WORK REQUEST => Transcribe each line below verbatim; pictures excluded.

---*---

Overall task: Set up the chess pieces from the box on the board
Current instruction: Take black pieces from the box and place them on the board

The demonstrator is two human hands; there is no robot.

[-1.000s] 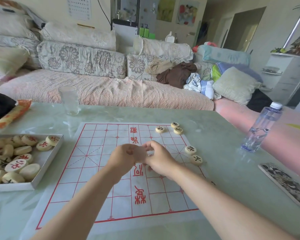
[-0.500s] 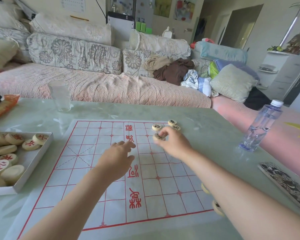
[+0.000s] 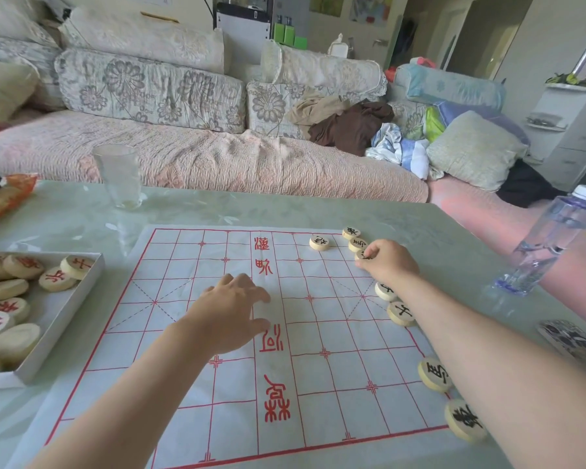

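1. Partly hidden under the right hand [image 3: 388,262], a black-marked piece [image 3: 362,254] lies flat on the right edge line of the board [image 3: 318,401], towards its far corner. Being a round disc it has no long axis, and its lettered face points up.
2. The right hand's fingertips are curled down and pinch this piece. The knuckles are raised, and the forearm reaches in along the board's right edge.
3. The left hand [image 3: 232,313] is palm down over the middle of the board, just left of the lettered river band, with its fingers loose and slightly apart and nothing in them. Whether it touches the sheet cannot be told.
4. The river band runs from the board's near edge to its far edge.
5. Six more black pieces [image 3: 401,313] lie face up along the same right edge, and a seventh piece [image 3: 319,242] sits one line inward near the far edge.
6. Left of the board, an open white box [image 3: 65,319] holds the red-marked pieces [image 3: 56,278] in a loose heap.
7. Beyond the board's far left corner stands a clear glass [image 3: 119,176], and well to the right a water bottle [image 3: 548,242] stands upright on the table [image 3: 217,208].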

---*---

FINAL ANSWER =>
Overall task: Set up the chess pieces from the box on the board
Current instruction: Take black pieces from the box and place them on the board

The demonstrator is two human hands; there is no robot.

[-1.000s] 
[-0.500s] 
[+0.000s] 

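1. Partly hidden under the right hand [image 3: 388,262], a black-marked piece [image 3: 362,254] lies flat on the right edge line of the board [image 3: 318,401], towards its far corner. Being a round disc it has no long axis, and its lettered face points up.
2. The right hand's fingertips are curled down and pinch this piece. The knuckles are raised, and the forearm reaches in along the board's right edge.
3. The left hand [image 3: 232,313] is palm down over the middle of the board, just left of the lettered river band, with its fingers loose and slightly apart and nothing in them. Whether it touches the sheet cannot be told.
4. The river band runs from the board's near edge to its far edge.
5. Six more black pieces [image 3: 401,313] lie face up along the same right edge, and a seventh piece [image 3: 319,242] sits one line inward near the far edge.
6. Left of the board, an open white box [image 3: 65,319] holds the red-marked pieces [image 3: 56,278] in a loose heap.
7. Beyond the board's far left corner stands a clear glass [image 3: 119,176], and well to the right a water bottle [image 3: 548,242] stands upright on the table [image 3: 217,208].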

The answer requires nothing further.